Backpackers, through their travels, are acutely aware of the need to save China's environment and they fuel the environmental protection campaigns. "Of course we must keep things exactly as they are. If we make an effort maybe the destruction can be minimized," says Zhang. She points to the rubbish strewn across Anhui's Yellow Mountain as an example of the negative consequences of tourism.

Preservation and protection are not simple, though. "Is it a good thing for local people, who want to develop, who want higher incomes? Who benefits? Can people afford to wait?

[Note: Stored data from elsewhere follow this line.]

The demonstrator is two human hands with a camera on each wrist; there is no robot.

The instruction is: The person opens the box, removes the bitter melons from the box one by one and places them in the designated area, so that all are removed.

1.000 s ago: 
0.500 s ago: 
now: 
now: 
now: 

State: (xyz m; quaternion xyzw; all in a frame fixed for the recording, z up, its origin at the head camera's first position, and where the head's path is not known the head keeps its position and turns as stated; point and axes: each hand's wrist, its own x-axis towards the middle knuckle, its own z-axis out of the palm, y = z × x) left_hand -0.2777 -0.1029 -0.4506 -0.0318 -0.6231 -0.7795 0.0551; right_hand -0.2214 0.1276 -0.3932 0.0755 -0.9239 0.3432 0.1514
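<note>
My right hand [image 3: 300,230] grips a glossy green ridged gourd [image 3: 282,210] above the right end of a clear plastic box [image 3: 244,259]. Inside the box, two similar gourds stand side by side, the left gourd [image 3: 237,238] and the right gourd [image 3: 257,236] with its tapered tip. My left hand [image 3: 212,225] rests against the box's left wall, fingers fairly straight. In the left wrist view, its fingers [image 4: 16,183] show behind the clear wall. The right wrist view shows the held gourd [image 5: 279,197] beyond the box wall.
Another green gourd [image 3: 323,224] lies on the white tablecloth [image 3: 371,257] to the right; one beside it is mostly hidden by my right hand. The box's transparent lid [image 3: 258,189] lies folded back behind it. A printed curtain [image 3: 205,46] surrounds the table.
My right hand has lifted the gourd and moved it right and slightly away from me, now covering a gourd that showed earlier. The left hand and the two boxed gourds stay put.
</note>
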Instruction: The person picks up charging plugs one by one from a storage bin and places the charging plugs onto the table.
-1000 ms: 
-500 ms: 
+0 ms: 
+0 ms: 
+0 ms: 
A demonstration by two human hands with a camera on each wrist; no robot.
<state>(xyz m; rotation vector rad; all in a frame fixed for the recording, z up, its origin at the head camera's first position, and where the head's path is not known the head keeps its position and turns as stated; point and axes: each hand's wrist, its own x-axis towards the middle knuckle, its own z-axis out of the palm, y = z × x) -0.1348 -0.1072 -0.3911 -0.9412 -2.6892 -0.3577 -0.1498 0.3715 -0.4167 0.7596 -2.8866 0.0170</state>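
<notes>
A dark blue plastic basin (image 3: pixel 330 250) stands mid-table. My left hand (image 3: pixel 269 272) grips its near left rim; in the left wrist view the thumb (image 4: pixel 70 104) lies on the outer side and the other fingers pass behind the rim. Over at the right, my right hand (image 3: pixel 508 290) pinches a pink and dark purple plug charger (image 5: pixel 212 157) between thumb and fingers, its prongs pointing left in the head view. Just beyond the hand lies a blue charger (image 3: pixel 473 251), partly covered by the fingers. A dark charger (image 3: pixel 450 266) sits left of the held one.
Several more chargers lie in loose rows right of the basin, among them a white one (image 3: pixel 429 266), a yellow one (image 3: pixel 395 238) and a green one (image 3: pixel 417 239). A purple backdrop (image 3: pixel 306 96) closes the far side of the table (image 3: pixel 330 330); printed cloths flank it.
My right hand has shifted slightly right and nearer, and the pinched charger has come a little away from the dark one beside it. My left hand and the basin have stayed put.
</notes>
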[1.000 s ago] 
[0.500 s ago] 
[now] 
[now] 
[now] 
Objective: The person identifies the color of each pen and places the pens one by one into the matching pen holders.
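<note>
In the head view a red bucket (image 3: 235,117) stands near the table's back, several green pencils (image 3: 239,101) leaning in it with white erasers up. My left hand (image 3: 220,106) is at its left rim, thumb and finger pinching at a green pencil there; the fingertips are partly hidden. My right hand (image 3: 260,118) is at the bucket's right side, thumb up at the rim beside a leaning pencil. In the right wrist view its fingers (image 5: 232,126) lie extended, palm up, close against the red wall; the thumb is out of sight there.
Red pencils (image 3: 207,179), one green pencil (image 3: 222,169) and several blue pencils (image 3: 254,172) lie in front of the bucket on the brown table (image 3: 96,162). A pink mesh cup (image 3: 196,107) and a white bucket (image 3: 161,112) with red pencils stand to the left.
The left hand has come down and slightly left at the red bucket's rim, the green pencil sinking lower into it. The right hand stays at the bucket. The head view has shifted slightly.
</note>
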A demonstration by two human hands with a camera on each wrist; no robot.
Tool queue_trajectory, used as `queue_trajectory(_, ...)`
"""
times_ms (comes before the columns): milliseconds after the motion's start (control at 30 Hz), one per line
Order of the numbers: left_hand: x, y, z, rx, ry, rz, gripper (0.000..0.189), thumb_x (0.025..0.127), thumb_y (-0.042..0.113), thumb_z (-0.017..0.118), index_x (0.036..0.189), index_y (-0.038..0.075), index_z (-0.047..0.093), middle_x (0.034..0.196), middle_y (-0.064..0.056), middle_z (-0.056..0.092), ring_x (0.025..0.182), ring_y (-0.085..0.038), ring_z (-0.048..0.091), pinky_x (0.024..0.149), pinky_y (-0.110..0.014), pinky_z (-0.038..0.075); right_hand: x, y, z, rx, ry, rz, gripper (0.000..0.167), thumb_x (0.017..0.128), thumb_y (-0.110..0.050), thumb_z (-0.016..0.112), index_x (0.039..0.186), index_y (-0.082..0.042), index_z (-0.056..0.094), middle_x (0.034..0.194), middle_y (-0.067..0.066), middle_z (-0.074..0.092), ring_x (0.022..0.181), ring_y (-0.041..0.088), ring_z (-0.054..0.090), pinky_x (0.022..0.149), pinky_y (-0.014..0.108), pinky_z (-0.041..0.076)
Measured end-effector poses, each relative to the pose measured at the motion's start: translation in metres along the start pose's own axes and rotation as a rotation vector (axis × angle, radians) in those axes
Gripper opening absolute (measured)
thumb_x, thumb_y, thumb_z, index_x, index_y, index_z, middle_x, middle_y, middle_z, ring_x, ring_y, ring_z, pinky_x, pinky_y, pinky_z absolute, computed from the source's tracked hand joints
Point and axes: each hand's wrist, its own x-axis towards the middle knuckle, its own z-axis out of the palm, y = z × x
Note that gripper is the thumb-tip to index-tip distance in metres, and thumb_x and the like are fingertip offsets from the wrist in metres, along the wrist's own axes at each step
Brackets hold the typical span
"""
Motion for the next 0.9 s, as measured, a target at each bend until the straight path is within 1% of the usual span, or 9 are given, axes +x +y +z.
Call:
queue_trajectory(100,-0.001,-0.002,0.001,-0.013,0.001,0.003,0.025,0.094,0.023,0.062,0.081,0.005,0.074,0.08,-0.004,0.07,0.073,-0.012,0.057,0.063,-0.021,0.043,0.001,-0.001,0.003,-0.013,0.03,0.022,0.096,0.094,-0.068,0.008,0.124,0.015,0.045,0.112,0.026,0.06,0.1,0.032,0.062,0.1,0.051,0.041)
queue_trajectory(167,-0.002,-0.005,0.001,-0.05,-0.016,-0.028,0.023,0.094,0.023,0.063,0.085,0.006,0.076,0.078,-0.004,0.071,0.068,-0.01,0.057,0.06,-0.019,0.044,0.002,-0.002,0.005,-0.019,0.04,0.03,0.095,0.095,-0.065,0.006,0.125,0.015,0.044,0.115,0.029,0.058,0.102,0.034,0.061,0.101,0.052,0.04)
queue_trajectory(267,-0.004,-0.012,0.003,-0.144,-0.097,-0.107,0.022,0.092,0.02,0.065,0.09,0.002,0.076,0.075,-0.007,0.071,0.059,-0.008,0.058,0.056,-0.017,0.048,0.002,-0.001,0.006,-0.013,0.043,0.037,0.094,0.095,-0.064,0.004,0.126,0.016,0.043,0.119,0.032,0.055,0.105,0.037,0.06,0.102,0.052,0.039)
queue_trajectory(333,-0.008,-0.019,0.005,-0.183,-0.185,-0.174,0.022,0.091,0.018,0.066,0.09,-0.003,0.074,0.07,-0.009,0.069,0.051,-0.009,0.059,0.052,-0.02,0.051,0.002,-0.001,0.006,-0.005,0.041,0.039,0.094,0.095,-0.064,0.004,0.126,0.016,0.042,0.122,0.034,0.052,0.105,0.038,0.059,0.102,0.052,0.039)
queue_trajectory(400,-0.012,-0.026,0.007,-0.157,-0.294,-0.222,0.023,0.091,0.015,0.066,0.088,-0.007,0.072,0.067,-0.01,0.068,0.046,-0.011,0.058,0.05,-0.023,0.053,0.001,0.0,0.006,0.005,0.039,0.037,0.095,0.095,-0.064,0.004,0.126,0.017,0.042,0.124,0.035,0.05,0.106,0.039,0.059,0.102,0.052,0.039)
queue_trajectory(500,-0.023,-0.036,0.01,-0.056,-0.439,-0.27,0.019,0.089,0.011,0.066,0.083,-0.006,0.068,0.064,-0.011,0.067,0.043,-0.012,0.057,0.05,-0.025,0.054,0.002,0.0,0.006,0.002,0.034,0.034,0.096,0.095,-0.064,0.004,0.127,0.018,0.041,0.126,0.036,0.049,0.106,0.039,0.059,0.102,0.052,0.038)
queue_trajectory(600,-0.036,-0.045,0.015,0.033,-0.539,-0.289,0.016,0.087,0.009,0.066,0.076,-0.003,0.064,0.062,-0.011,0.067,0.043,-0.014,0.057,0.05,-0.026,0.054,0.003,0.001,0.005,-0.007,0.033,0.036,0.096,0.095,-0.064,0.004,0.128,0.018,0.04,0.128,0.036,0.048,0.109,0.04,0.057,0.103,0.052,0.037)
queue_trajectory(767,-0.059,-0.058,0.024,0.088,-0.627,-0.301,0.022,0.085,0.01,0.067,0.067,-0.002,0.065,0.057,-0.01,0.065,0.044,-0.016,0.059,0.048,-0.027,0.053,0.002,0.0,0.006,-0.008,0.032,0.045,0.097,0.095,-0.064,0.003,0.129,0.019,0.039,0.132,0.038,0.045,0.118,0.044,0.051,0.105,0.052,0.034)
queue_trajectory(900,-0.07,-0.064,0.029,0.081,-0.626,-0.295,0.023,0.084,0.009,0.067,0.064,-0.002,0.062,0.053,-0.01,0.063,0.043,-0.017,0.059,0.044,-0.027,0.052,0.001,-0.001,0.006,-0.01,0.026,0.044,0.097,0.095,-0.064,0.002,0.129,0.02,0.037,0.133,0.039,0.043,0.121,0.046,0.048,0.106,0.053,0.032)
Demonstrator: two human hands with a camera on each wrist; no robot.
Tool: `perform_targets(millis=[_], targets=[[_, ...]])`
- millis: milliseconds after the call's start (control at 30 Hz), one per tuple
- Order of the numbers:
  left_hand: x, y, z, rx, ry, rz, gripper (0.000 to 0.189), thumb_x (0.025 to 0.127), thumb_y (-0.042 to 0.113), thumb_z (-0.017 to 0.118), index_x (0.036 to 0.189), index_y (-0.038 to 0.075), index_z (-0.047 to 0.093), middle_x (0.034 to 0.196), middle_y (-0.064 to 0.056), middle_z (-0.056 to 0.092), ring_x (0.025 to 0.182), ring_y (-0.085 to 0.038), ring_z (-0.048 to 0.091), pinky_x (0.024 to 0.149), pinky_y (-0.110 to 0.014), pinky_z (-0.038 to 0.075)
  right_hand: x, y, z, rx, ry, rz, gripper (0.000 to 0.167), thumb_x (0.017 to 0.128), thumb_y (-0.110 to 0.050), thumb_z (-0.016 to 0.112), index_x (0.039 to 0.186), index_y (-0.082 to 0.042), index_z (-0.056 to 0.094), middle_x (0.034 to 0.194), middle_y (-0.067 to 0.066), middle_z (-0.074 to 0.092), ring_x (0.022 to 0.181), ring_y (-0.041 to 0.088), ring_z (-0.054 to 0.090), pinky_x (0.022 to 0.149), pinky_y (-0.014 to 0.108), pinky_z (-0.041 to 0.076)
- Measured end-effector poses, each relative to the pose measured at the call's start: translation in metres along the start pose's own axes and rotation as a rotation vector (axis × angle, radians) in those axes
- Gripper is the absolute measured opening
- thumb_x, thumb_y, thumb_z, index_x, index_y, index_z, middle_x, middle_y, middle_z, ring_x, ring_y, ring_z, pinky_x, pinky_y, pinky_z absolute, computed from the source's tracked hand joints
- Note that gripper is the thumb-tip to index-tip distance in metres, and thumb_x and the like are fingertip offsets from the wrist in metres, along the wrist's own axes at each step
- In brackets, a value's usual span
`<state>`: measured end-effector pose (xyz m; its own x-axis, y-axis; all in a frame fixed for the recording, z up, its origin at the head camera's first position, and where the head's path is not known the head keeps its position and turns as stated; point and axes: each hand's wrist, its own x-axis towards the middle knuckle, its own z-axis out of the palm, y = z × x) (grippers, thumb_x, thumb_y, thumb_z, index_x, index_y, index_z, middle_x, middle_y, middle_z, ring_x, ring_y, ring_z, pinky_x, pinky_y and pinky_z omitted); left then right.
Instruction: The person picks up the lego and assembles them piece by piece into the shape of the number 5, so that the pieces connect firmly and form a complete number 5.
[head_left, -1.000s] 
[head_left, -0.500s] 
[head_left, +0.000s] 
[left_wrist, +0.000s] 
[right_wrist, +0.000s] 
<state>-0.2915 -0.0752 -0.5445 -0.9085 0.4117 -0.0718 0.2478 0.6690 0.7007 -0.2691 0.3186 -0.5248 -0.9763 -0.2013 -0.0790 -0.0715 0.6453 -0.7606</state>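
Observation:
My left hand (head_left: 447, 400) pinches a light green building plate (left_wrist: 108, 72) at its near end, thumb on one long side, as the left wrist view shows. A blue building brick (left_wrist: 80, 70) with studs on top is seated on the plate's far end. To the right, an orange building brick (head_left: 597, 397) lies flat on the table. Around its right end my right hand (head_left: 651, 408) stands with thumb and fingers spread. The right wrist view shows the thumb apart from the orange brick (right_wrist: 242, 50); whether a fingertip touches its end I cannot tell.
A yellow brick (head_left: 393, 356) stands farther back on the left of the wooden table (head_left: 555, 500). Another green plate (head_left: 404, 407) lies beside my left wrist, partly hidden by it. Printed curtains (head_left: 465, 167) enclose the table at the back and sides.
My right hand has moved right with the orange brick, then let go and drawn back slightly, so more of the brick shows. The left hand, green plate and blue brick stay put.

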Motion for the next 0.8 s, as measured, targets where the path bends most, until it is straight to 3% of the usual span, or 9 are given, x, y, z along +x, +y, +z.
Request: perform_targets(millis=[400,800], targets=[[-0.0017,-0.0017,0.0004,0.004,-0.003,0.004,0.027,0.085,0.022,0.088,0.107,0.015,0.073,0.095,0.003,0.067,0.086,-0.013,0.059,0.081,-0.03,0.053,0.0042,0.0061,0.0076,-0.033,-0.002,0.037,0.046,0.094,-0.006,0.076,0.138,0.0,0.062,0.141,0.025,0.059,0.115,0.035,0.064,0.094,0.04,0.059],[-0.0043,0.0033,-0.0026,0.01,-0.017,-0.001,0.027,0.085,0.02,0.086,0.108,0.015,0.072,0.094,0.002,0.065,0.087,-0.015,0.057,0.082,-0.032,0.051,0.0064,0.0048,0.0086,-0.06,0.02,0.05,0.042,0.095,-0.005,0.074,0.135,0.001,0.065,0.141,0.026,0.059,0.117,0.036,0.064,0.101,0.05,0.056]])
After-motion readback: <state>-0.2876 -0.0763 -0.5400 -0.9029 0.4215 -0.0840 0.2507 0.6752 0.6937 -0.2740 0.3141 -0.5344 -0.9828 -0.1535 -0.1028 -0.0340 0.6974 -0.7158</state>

Striking a balance is very hard," says Xia.

Governments in western and central China take their development cues from eastern China, Xia says, whereas they should look at other places, such as Europe, where medieval buildings and towns are often well preserved.

While balance is often strikingly absent from much of Southeast Asia's tourism, China still has time to build a broader, deeper tourism that avoids concentrating tourists on just a few spots, instead luring them out into other equally delightful areas, as happens in Europe.

"Already Chinese tour groups swamp places in Malaysia, Singapore, Thailand and Hong Kong. They swarm like ants and often, but not all, behave rudely, leaving a bad impression. Chinese backpackers are not so bad, but compared to other nationalities, they could be better," says innkeeper Sim.

Backpacking distributes tourists' spending around poor rural areas, helping reduce the migration to cities that is hollowing out rural communities, while stoking pride in traditional buildings and ways.

Independent tourism, whether backpacking or road trips, thus has a significant role to play in raising incomes in dirt-poor rural backwaters while helping preserve communities, culture and traditional buildings. But concerns persist that legions of Chinese tourists, backpackers and foreign visitors, may still prove too much, overwhelm some areas and spoil their character.